> **ASSIGNMENT**:
The entries below contain pictures. Write out only the lines from the line with "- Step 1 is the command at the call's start" up to and including the line with "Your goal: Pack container", exactly, without them.

(Dataset excerpts)

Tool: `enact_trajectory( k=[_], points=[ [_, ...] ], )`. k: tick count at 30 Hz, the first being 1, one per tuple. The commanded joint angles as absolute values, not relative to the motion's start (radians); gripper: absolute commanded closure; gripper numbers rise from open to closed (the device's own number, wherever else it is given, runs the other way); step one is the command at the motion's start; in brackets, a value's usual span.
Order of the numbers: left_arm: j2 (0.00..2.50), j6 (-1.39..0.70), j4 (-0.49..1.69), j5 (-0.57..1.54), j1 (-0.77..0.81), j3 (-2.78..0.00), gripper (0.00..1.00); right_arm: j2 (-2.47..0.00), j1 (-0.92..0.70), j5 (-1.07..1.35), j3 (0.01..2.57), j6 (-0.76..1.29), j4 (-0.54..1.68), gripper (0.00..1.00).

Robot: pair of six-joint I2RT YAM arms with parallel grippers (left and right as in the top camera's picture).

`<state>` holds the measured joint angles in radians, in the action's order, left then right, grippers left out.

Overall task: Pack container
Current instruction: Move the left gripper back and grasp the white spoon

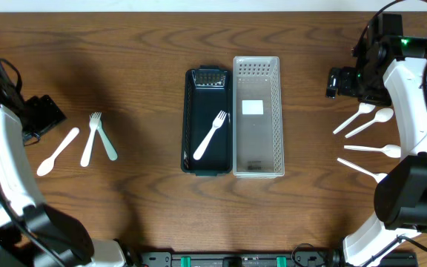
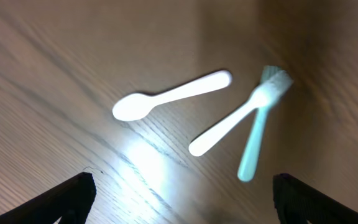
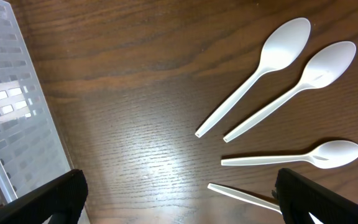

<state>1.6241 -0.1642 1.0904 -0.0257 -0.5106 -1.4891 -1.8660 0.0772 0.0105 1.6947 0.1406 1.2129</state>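
Dark container (image 1: 197,111): centre of the worktop; long axis running from far edge to near edge; one white fork (image 1: 210,135) lies slantwise inside, tines toward the far edge.

Clear slatted basket (image 1: 258,141): touching the container's right side, parallel to it; no cutlery in it.

Left-side cutlery: white spoon (image 1: 58,150), loose white fork (image 1: 90,139) and pale green fork (image 1: 107,142), between the left edge and the container; the two forks overlap at the tines, handles splaying toward the near edge.

Right-side cutlery: paired white spoons (image 1: 354,119) side by side, a third spoon (image 1: 374,150) nearer the near edge, and a slim white utensil (image 1: 358,167) whose head is hidden under the arm; all near the right edge.

Left gripper (image 1: 44,116): jaws spread wide, nothing held; it hovers close to the left edge, just beside the white spoon on its far-left side; the wrist view frames all three left-side pieces between the fingertips.

Right gripper (image 1: 341,81): jaws spread wide, nothing held; it hangs between the basket and the paired spoons, toward the far edge.

Deciding relation: each arm is plainly nearer its own cluster; the white spoon lies on a slant, bowl toward the near-left corner and handle toward the far right, so the left jaws would likely have to close across that slanted handle; the paired spoons point their handles back toward the container, bowls toward the far-right corner.

Progress: judged early; one piece packed, seven out on the wood.
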Motion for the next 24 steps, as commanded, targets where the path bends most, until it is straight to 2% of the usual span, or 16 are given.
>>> enact_trajectory(
  k=[1, 6, 9, 16, 19, 21, 24],
  points=[
    [1.691, -0.518, 1.119, -0.007, -0.548, -1.464, 0.08, -1.848, 0.072, 0.005, 1.705, 0.126, 1.216, 0.01],
    [1.775, -1.28, 1.213, 0.039, -0.551, -1.426, 0.07, -1.848, 0.072, 0.012, 1.705, 0.126, 1.22, 0.01],
    [1.799, -1.53, 1.19, 0.131, -0.551, -1.408, 0.07, -1.848, 0.072, 0.028, 1.705, 0.134, 1.232, 0.01],
    [1.824, -1.605, 1.007, 0.068, -0.551, -1.408, 0.07, -1.848, 0.072, 0.03, 1.705, 0.139, 1.252, 0.01],
    [1.829, -1.655, 0.986, 0.005, -0.552, -1.408, 0.09, -1.848, 0.072, 0.03, 1.705, 0.145, 1.261, 0.01],
    [1.837, -1.659, 0.986, -0.039, -0.551, -1.408, 0.14, -1.848, 0.072, 0.03, 1.705, 0.148, 1.265, 0.01],
    [1.861, -1.659, 0.992, -0.053, -0.558, -1.407, 0.14, -1.848, 0.072, 0.03, 1.705, 0.161, 1.267, 0.01]
  ],
)
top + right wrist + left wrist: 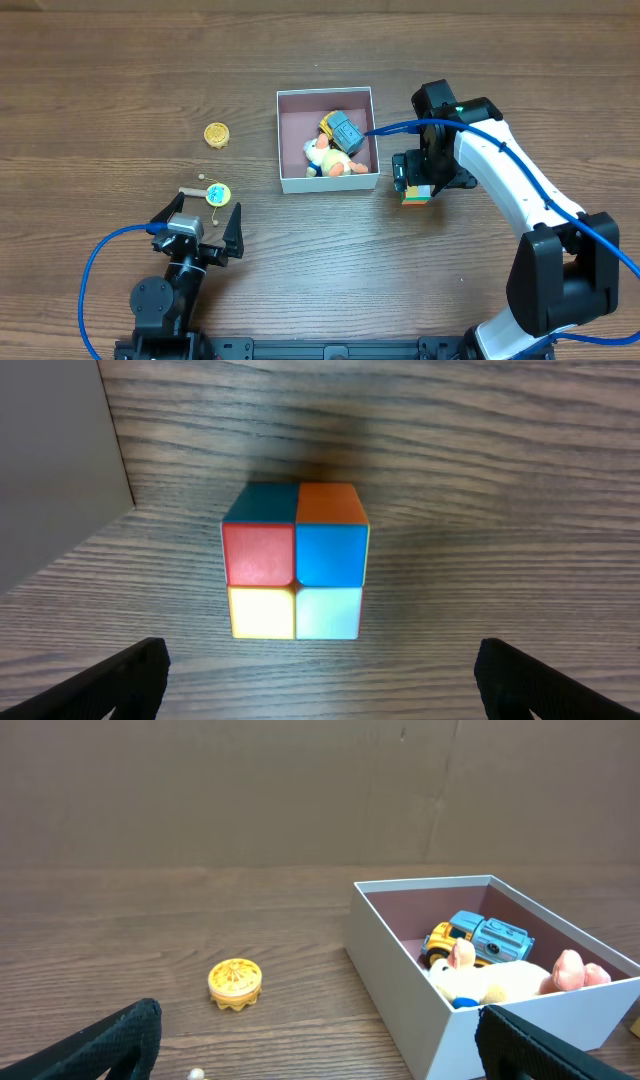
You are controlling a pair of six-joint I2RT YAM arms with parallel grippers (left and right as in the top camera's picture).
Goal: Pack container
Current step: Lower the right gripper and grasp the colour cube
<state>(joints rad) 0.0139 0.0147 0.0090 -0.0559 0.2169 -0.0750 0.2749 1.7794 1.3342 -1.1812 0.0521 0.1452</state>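
Dark wood-grain tabletop (100,80) bearing square white-walled container (327,183) | plain brown wall (300,790) backing it | left gripper (205,232) gaping wide, empty | right gripper (320,660) spreading wide astride multicoloured cube (296,560), not gripping

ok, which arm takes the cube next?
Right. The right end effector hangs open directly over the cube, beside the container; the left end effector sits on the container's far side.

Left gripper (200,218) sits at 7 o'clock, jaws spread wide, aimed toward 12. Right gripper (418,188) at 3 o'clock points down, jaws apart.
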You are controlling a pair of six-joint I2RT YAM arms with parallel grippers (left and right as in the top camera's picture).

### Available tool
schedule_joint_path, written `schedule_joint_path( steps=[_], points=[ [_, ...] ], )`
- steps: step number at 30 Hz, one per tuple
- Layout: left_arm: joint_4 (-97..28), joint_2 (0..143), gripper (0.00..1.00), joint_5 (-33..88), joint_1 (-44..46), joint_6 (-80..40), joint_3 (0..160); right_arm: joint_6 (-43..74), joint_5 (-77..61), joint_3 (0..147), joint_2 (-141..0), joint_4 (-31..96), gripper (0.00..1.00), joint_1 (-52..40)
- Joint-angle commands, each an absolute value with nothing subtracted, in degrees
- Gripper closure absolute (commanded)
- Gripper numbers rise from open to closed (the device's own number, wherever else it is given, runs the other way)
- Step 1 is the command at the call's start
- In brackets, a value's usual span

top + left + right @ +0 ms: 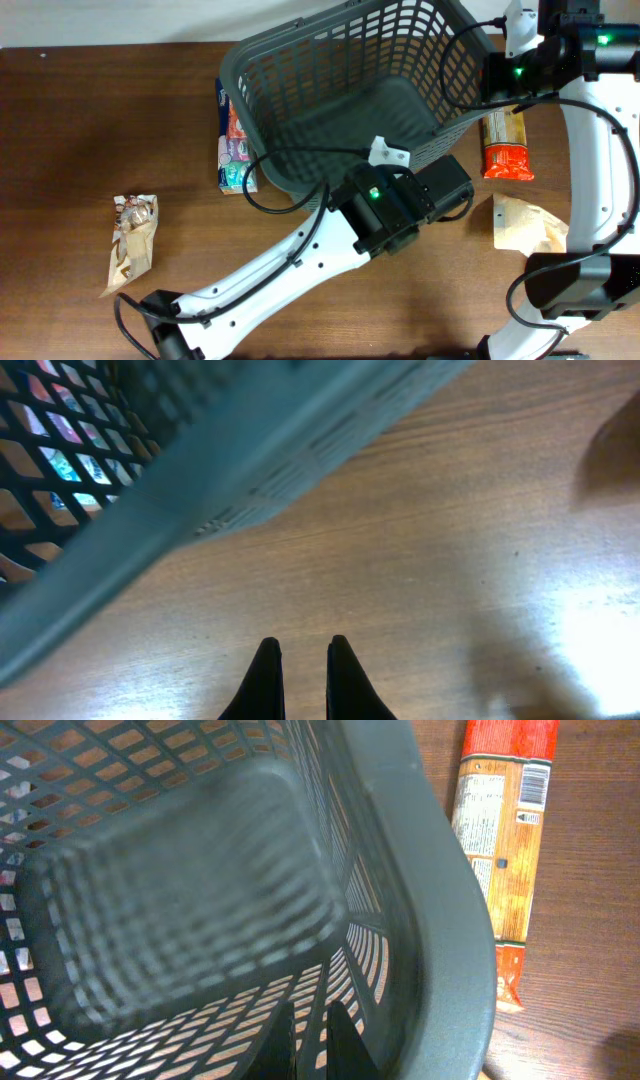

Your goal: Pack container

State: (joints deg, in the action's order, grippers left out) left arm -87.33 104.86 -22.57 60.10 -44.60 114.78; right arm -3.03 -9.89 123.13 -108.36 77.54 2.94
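Note:
The container [330,60], a dark grey lattice basket, sits tilted at the table's back centre and looks empty. In the right wrist view its rim [450,940] fills the frame. My right gripper [310,1020] is inside the basket's right side, shut on a rib of the lattice wall; from overhead it is at the basket's right rim [490,75]. My left gripper [303,650] is empty over bare wood, fingers nearly together, just outside the basket's near rim [250,470]. From overhead it is by the basket's front right corner [452,190].
An orange and tan packet [505,145] lies right of the basket, also in the right wrist view [505,840]. A tan paper bag [525,225] lies in front of it. A colourful packet [232,140] lies against the basket's left side. A crumpled wrapper [133,240] lies far left.

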Motion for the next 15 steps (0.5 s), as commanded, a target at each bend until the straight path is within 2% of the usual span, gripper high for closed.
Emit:
schedule_joint_path(
  steps=[1, 15],
  points=[
    [-87.7, 105.4, 0.98, -23.9, 58.2, -44.0, 114.3, -3.2, -8.9, 122.7, -109.1, 77.9, 0.96, 2.6],
    [-88.5, 105.4, 0.98, -23.8, 53.0, -42.5, 114.3, -3.2, -8.3, 122.7, -109.1, 79.5, 0.96, 2.6]
  ],
)
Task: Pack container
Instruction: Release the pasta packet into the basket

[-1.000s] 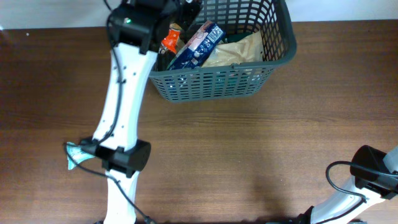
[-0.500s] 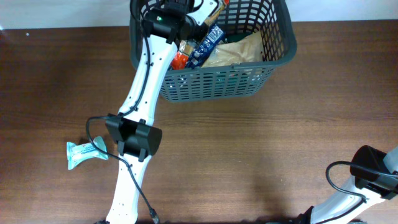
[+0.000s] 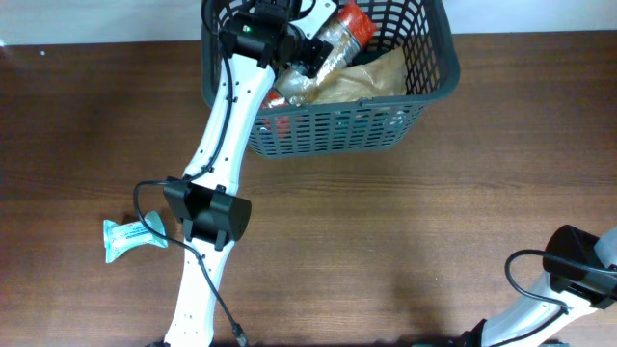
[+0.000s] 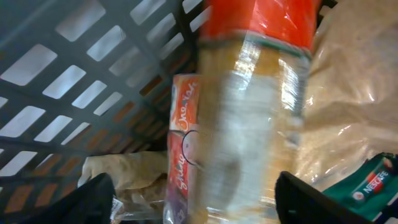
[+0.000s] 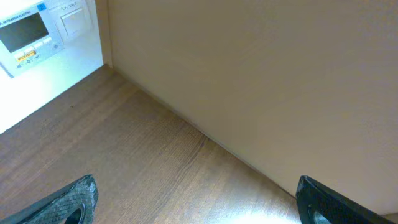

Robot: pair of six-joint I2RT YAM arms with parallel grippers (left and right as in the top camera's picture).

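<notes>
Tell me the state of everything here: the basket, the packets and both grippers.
container: upright, partly filled with packets.
red-topped packet: inside the container, atop a tan packet.
teal packet: lying on the table, outside the container.
left gripper: open, over the container.
right gripper: open, empty.

— Which colours do you see in your container (image 3: 337, 130)?
— You have slate grey there, with a slotted lattice pattern on the sides. Inside, your clear packet (image 4: 255, 106) has a red top band and pale golden contents. The bag (image 3: 371, 77) is tan, the pack (image 4: 185, 124) orange-red with white lettering, the Nestlé packet (image 4: 373, 186) green.
— And outside it?
— Your table (image 3: 386, 241) is dark brown wood grain, and the small packet (image 3: 130, 239) is pale teal.
</notes>
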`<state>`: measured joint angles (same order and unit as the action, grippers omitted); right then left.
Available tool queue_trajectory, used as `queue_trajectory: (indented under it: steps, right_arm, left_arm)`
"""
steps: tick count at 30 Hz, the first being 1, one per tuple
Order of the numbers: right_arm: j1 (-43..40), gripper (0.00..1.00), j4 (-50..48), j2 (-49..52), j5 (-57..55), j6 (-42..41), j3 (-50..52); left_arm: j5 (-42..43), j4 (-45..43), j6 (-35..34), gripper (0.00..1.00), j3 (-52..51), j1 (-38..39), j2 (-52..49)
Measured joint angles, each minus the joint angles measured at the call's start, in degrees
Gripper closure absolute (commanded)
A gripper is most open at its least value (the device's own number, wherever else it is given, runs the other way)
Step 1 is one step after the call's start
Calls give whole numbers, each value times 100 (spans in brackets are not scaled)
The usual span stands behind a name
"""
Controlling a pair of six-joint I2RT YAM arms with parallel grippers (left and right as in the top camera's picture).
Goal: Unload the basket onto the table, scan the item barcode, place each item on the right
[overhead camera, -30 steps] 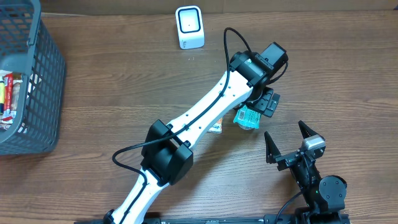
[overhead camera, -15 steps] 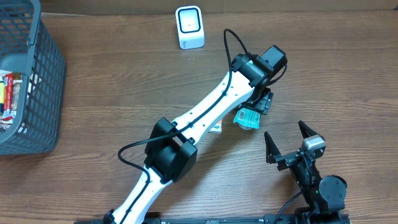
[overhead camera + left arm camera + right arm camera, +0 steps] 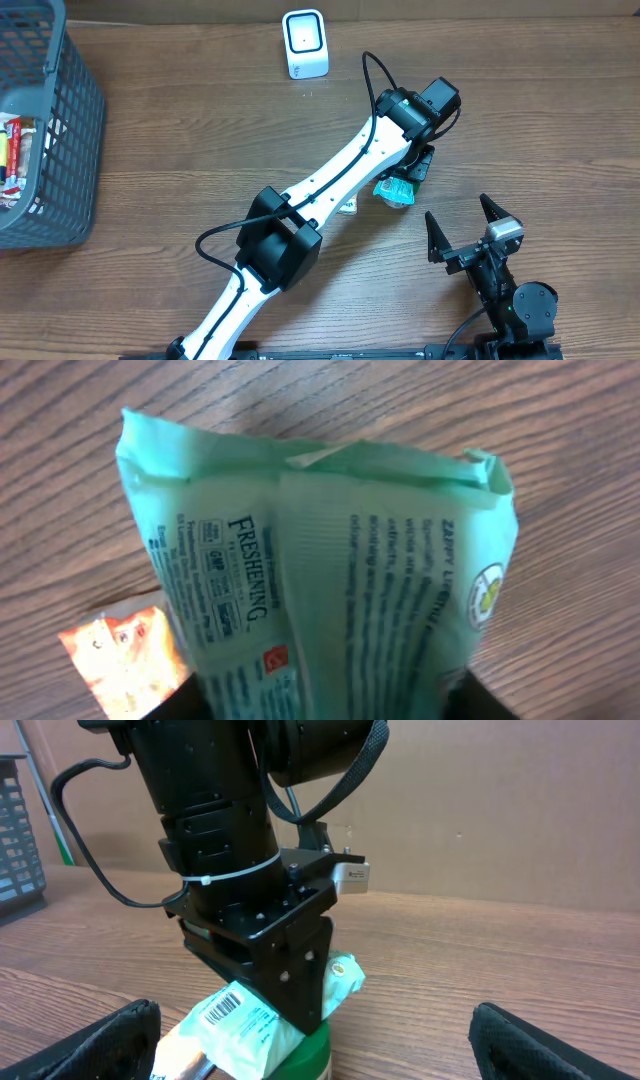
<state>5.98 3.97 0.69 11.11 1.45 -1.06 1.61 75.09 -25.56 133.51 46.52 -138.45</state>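
Both left fingers (image 3: 295,975) have just squeezed in from wide open onto the mint-green plastic wipes packet (image 3: 395,190) mid wooden bench (image 3: 180,150); right fingers (image 3: 437,240) gape empty. I reckon the white box-shaped scanner (image 3: 304,43) comes next.

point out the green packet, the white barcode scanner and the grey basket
green packet (image 3: 340,590), left wrist view, printed back panel
white barcode scanner (image 3: 304,42), overhead view, front face
grey basket (image 3: 80,130), overhead view, right side wall

Soft, even indoor light, faint shadows, green packet (image 3: 330,590) slightly blurred close up in left wrist view
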Motion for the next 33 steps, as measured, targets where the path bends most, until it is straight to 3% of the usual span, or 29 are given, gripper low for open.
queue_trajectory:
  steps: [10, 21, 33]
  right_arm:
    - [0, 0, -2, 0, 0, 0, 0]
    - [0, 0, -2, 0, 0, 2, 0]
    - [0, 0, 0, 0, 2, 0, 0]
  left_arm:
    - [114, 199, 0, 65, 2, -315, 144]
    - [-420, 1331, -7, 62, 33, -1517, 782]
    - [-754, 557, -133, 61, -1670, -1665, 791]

> **EXERCISE ANSWER**:
- Step 1 is the command at the call's start
- In brackets, a value's usual span

top + left + right @ +0 ms: 

Your goal: Pack container

This completes the exercise.